R interface for DeepForest Python package, a deep learning package detecting individual organisms in airborne RGB images.
deepforestr
is an R wrapper for the Python package, DeepForest.
This means that Python and the DeepForest
Python package need to be installed first.
If you just want to use DeepForest from within R run the following commands in R. This will create a local Python installation that will only be used by R and install the needed Python package for you. If installing on Windows you need to install RTools before installing the R package.
install.packages('reticulate') # Install R package for interacting with Python
reticulate::install_miniconda() # Install Python
reticulate::py_install(c('gdal', 'rasterio', 'fiona')) # Install spatial dependencies via conda
reticulate::conda_remove('r-reticulate', packages = c('mkl')) # Remove package that causes conflicts on Windows (and maybe macOS)
reticulate::py_install('DeepForest', pip=TRUE) # Install the Python retriever package
devtools::install_github('weecology/deepforestr') # Install the R package for running the retriever
install.packages('raster') # For visualizing output for rasters
After running these commands restart R.
If you are using Python for other tasks you can use deepforestr
with your existing Python installation
(though the basic installation above will still work by creating a separate miniconda install and Python environment).
Install the DeepForest
Python package into your prefered Python environment
using pip
:
pip install DeepForest
deepforestr
will try to find Python environments with DeepForest
(see the reticulate
documentation on order of discovery for more details) installed.
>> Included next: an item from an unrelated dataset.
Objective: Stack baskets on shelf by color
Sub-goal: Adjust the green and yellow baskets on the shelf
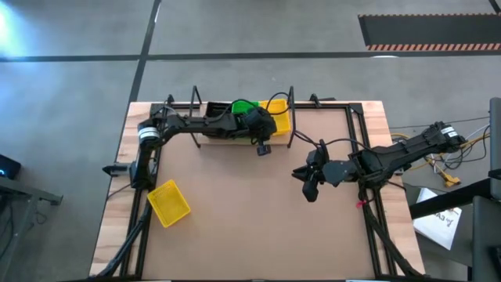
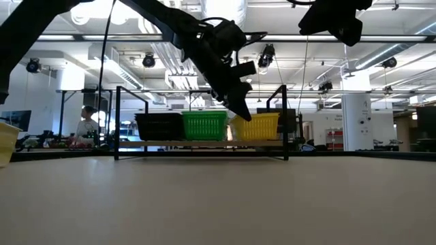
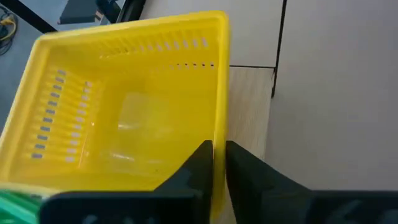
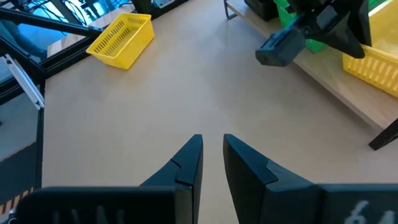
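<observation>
The shelf [image 2: 204, 143] stands at the table's far edge and carries a black basket [image 2: 159, 126], a green basket [image 2: 204, 126] and a yellow basket [image 2: 262, 126] side by side on its plank. My left gripper [image 3: 219, 149] reaches over the shelf and is shut on that yellow basket [image 3: 124, 112] at the shelf's right end. Another yellow basket [image 1: 168, 202] rests on its base on the table near the left edge. My right gripper [image 4: 212, 140] hovers open above the table's right half [image 1: 309, 186], touching nothing. My left gripper holds the yellow basket by its side wall [image 3: 219, 121] near the rim, one finger inside the basket and one outside. The fingers slant down at it from above [image 2: 242, 109]. The basket sits upright with its base on the shelf plank [image 3: 250, 106].
Thin black wire uprights [image 2: 285, 122] stand at both ends of the shelf. A black frame rail [image 1: 368, 157] runs along the table's edges. Bare tabletop [image 1: 235, 204] lies between the shelf and the near edge. A person [image 2: 86, 124] sits in the room far behind.
</observation>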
Alternatively you can select a Python environment to use when working with deepforestr
(and other packages using reticulate
).
The most robust way to do this is to set the RETICULATE_PYTHON
environment
variable to point to the preferred Python executable:
Sys.setenv(RETICULATE_PYTHON = "/path/to/python")
This command can be run interactively or placed in .Renviron
in your home directory.
Alternatively you can select the Python environment through the reticulate
package for either conda
:
library(reticulate)
conda_create("name_of_environment")
# install Python packages e.g SciPy, deepforest
conda_install("name_of_environment", "scipy", "deepforest")
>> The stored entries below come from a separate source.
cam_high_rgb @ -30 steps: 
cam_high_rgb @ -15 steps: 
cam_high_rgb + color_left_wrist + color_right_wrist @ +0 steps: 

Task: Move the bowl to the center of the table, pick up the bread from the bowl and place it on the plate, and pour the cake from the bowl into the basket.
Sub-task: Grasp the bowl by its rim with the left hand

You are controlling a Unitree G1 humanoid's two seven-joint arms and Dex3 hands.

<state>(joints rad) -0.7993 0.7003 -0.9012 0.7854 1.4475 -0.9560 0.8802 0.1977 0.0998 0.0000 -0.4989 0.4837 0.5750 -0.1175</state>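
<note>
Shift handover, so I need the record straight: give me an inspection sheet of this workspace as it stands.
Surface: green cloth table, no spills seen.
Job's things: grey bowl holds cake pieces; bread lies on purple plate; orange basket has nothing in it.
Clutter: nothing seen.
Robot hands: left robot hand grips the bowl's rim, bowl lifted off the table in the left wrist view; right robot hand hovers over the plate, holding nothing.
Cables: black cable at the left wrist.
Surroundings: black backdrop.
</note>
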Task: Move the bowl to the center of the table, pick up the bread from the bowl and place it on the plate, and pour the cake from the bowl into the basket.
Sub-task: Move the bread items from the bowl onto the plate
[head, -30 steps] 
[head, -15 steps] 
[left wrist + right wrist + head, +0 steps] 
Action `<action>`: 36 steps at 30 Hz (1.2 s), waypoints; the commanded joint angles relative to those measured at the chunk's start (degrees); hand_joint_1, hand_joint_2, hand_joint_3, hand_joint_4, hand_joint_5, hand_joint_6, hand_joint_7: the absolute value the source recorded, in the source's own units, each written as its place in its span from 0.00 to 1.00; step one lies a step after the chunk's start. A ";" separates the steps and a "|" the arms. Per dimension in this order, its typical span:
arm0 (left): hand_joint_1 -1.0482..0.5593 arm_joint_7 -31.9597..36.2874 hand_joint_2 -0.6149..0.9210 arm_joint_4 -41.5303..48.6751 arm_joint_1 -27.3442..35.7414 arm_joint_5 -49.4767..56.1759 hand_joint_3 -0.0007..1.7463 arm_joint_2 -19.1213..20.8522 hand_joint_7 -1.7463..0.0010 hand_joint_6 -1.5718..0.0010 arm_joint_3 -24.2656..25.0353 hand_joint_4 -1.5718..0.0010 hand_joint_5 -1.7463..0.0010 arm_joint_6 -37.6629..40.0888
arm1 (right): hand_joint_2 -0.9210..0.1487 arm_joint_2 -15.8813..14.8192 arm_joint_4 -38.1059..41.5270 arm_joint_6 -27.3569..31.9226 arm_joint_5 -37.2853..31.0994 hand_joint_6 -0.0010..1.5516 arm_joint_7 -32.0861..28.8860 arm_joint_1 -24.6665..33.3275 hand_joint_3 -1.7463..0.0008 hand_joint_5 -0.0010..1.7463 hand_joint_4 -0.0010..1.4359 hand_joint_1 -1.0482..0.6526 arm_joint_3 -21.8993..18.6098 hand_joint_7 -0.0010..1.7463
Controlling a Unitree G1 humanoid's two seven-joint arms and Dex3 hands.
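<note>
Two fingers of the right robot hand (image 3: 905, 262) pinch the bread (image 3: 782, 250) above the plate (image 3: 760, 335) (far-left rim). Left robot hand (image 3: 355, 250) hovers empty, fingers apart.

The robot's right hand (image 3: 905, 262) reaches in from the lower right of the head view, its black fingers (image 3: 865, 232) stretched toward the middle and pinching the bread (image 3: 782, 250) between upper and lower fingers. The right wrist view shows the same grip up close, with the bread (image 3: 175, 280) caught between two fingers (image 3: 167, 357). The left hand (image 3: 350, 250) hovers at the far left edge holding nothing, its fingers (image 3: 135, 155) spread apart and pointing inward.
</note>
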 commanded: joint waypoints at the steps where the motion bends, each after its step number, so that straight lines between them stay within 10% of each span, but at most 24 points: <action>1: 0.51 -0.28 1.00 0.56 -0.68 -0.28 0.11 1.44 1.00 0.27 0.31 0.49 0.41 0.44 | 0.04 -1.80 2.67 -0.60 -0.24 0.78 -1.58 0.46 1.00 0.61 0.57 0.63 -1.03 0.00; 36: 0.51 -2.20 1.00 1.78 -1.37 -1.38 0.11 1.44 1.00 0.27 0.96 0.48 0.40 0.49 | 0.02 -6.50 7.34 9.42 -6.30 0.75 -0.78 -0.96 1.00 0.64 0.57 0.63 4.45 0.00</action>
use_condaenv('name_of_environment')
or virtualenv
:
library(reticulate)
# create a new environment
virtualenv_create("name_of_environment")
# install Python packages
virtualenv_install("name_of_environment", "scipy", "deepforest")
use_virtualenv("name_of_environment")
You can check to see which Python environment is being used with:
py_config()
remotes::install_github("weecology/deepforestr") # development version from GitHub
library(deepforestr)
model = df_model()
model$use_release()
image_path = get_data("OSBS_029.png") # Gets a path to an example image
bounding_boxes = model$predict_image(path=image_path, return_plot=FALSE)
head(bounding_boxes)
image_path = get_data("OSBS_029.png") # Gets a path to an example image
predicted_image = model$predict_image(path=image_path, return_plot=TRUE)
plot(raster::as.raster(predicted_image[,,3:1]/255))
raster_path = get_data("OSBS_029.tif") # Gets a path to an example raster tile
bounding_boxes = model$predict_tile(raster_path, return_plot=FALSE)
head(bounding_boxes)
raster_path = get_data("OSBS_029.tif") # Gets a path to an example raster tile
predicted_raster = model$predict_tile(raster_path, return_plot=TRUE, patch_size=300L, patch_overlap=0.25)
plot(raster::as.raster(predicted_raster[,,3:1]/255))
Note at patch_size
is an integer value in Python and therefore needs to have the L
at the end of the number in R to make it an integer.
csv_file = get_data("testfile_deepforest.csv")
root_dir = get_data(".")
boxes = model$predict_file(csv_file=csv_file, root_dir = root_dir, savedir=".")
annotations_file = get_data("testfile_deepforest.csv")
model$config$epochs = 1
model$config["save-snapshot"] = FALSE
model$config$train$csv_file = annotations_file
model$config$train$root_dir = get_data(".")
Optionally turn on fast_dev_run
for testing and debugging:
model$config$train$fast_dev_run = TRUE
model$create_trainer()
model$trainer$fit(model)
csv_file = get_data("OSBS_029.csv")
root_dir = get_data(".")
results = model$evaluate(csv_file, root_dir, iou_threshold = 0.4)
model$trainer$save_checkpoint("checkpoint.pl")
new_model = df_model()
after = new_model$load_from_checkpoint("checkpoint.pl")
pred_after_reload = after$predict_image(path = img_path)
Note that when reloading models, you should carefully inspect the model parameters, such as the score_thresh and nms_thresh. These parameters are updated during model creation and the config file is not read when loading from checkpoint! It is best to be direct to specify after loading checkpoint.